Vários jornalistas seguiram a pista. Mas foi um jornalista ligado ao peronismo e do lado dos privilegiados, Horacio Verbitsky, que desvendou o assunto com uma declaração no rádio: “Ontem fui vacinado”. Seu “velho amigo”, o ministro da Saúde, disse ele, lhe havia marcado um encontro na sede do ministério.

Verbitsky agora mantém silêncio. Após seu anúncio, foi demitido de uma estação de rádio e recebeu duras críticas do órgão de direitos humanos (o Centro de Estudos Jurídicos e Sociais) que preside. Diversas personalidades da esfera peronista, como a presidenta das Avós da Plaza de Mayo, Estela de Carlotto (também ela, 90 anos, vacinada a convite do Governo provincial de Buenos Aires) e o dirigente social Juan Grabois, atribuíram a Verbitsky uma “intenção política” difícil de entender.

Para o presidente Fernández, que sem êxitos na economia planejava ir às eleições parlamentares de novembro sob a bandeira de uma campanha eficaz de vacinação, a crise constitui um grave problema. Foi ele quem exigiu a renúncia imediata do ministro (este, na carta de demissão, culpou seu secretário pessoal) e quem eliminou da delegação que o acompanhou em sua viagem oficial ao México, a partir deste domingo, o muito influente deputado Eduardo Valdés e o senador Jorge Taiana. Quis se mostrar inflexível. Mas o dano estava feito. O ministro Ginés González, amigo do presidente há décadas, vacinou irregularmente não apenas políticos afins, mas também familiares e amigos. E a sucessora do ministro, sua até então número dois, a infectologista Carla Vizzotti, chega ao cargo em meio a evidências de que não poderia desconhecer a presença de vacinadores no ministério.

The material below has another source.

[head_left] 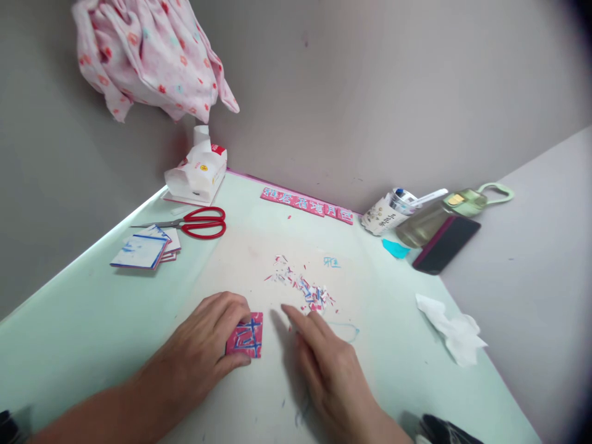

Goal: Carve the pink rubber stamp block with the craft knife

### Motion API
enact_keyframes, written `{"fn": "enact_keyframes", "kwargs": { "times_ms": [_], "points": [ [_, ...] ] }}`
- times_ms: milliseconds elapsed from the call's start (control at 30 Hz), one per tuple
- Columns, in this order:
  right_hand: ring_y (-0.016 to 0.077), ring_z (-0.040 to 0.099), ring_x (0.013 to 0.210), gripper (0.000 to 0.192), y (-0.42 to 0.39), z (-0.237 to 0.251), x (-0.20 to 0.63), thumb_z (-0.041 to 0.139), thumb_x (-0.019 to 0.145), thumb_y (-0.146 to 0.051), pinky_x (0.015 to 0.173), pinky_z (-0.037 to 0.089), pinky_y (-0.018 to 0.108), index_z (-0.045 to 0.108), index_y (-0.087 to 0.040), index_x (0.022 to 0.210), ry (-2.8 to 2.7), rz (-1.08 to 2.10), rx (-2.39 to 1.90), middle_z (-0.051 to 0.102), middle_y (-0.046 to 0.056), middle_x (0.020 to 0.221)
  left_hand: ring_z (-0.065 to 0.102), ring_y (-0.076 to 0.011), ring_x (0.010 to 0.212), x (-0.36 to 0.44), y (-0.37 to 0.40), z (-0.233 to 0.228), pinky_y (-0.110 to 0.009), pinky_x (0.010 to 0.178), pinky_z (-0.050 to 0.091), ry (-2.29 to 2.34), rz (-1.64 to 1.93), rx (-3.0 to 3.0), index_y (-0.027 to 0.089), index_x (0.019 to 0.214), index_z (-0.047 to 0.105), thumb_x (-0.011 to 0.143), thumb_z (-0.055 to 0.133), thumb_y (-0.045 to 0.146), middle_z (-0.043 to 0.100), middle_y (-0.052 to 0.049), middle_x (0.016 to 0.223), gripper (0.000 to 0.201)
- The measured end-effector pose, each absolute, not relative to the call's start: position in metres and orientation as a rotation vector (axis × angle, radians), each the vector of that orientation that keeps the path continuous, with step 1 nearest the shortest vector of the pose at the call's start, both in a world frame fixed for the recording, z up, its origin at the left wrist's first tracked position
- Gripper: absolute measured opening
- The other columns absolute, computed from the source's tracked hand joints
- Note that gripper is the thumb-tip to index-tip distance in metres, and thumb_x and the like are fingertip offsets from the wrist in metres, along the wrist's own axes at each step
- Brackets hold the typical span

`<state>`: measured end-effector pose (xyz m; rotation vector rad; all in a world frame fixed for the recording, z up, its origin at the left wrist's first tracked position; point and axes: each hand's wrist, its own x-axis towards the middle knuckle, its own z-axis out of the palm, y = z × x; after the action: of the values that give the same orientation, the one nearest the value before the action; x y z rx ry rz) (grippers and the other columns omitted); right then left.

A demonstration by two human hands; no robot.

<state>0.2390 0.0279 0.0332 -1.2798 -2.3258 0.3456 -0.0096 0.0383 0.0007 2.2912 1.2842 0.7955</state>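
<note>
- Our left hand (208,345) has its fingers (234,308) grasping a red paper square (246,336) marked in blue, pressed flat on the pale green surface (92,320).
- Our right hand (333,364) is released and holds nothing, index finger extended, touching the surface beside the square.
- Paper scraps (303,287) lie just beyond.
- Red scissors (198,222) and a stack of cards (145,248) sit well apart, far left.

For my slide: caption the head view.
Left hand holds a red square card; right hand reaches toward paper scraps.
</note>
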Motion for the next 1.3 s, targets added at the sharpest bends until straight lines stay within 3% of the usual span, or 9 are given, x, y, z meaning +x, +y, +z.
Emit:
{"fn": "enact_keyframes", "kwargs": {
  "times_ms": [67, 167, 233, 333, 433, 633, 967, 1300],
  "points": [
    [0.0183, 0.070, 0.082, 0.041, 0.033, 0.034, 0.247, 0.037, 0.103, -0.015, 0.066, 0.056, 0.028, 0.047, -0.021, 0.142, -2.171, 0.369, -1.370, 0.070, 0.009, 0.103, 0.064, -0.0236, 0.116, -0.016, 0.041, -0.001, -0.035, 0.098, 0.051, 1.213, 0.792, 2.304, 0.032, 0.121, 0.048, 0.088, 0.065, 0.012, 0.067, 0.002, 0.121, 0.042],
    [0.0140, 0.062, 0.065, 0.022, 0.038, 0.036, 0.255, 0.046, 0.104, -0.021, 0.057, 0.050, 0.024, 0.053, -0.022, 0.125, -2.040, 0.461, -1.476, 0.065, 0.001, 0.084, 0.053, -0.0278, 0.135, -0.024, 0.045, -0.002, -0.042, 0.112, 0.044, 1.206, 0.804, 2.309, 0.033, 0.131, 0.045, 0.089, 0.067, 0.021, 0.063, 0.000, 0.137, 0.049],
    [0.0127, 0.059, 0.062, 0.013, 0.039, 0.037, 0.255, 0.049, 0.104, -0.022, 0.056, 0.047, 0.023, 0.057, -0.022, 0.114, -2.059, 0.531, -1.458, 0.061, -0.001, 0.079, 0.051, -0.0318, 0.136, -0.023, 0.044, -0.002, -0.046, 0.110, 0.044, 1.328, 0.810, 2.263, 0.032, 0.130, 0.047, 0.083, 0.075, 0.029, 0.061, -0.003, 0.139, 0.055],
    [0.0134, 0.063, 0.071, 0.020, 0.035, 0.038, 0.250, 0.047, 0.106, -0.021, 0.063, 0.049, 0.024, 0.059, -0.024, 0.122, -2.192, 0.618, -1.318, 0.065, 0.001, 0.089, 0.061, -0.0334, 0.114, -0.015, 0.041, 0.000, -0.047, 0.094, 0.052, 1.484, 0.820, 2.229, 0.029, 0.119, 0.051, 0.073, 0.082, 0.036, 0.064, -0.005, 0.122, 0.056],
    [0.0144, 0.064, 0.071, 0.026, 0.031, 0.040, 0.242, 0.041, 0.109, -0.021, 0.064, 0.049, 0.026, 0.058, -0.023, 0.129, -2.358, 0.612, -1.197, 0.066, 0.003, 0.092, 0.063, -0.0313, 0.102, -0.006, 0.037, 0.002, -0.047, 0.088, 0.053, 1.513, 0.819, 2.230, 0.027, 0.114, 0.053, 0.075, 0.076, 0.031, 0.065, -0.004, 0.112, 0.045],
    [0.0173, 0.061, 0.074, 0.029, 0.027, 0.040, 0.238, 0.036, 0.108, -0.017, 0.063, 0.049, 0.028, 0.057, -0.016, 0.128, -2.492, 0.520, -1.115, 0.063, 0.006, 0.091, 0.062, -0.0261, 0.118, -0.006, 0.033, 0.006, -0.041, 0.099, 0.052, 1.416, 0.862, 2.189, 0.030, 0.130, 0.049, 0.084, 0.051, 0.016, 0.063, -0.003, 0.130, 0.048],
    [0.0169, 0.058, 0.065, 0.032, 0.022, 0.039, 0.239, 0.037, 0.107, -0.016, 0.056, 0.045, 0.028, 0.057, -0.017, 0.133, -2.563, 0.404, -1.132, 0.061, 0.004, 0.086, 0.065, -0.0267, 0.111, -0.008, 0.039, 0.005, -0.042, 0.095, 0.056, 1.411, 0.832, 2.154, 0.028, 0.118, 0.056, 0.095, 0.059, 0.031, 0.069, -0.004, 0.118, 0.024],
    [0.0169, 0.058, 0.065, 0.033, 0.025, 0.031, 0.242, 0.041, 0.106, -0.015, 0.057, 0.047, 0.029, 0.058, -0.018, 0.134, -2.459, 0.404, -1.209, 0.061, 0.004, 0.087, 0.063, -0.0257, 0.112, -0.007, 0.038, 0.003, -0.042, 0.095, 0.052, 1.389, 0.854, 2.137, 0.029, 0.119, 0.055, 0.097, 0.058, 0.030, 0.066, -0.002, 0.118, 0.023]
  ]
}}
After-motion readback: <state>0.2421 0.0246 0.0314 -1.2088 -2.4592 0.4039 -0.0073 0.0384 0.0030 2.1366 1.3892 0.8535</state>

Além dos nomes já conhecidos, como o sindicalista, milionário e presidente do clube de futebol Independiente, Hugo Moyano, e seus familiares, provavelmente se somarão outros nos próximos dias. O promotor Guillermo Marijuan entrou com uma ação penal contra o ministro, o jornalista Verbitsky e “outras pessoas” pelo suposto crime de prevaricação, e exigiu que o Governo e as províncias entreguem as listas de vacinados de forma regular e irregular. “Este é um ato de inusitada gravidade institucional”, disse o promotor Marijuan.

Na Argentina, 241.000 pessoas foram totalmente vacinadas com a Sputnik V, segundo relatos oficiais, e outras 392.000 receberam a primeira dose. Mais de dois milhões de pessoas contraíram o vírus e o número de mortos ultrapassa 51.000.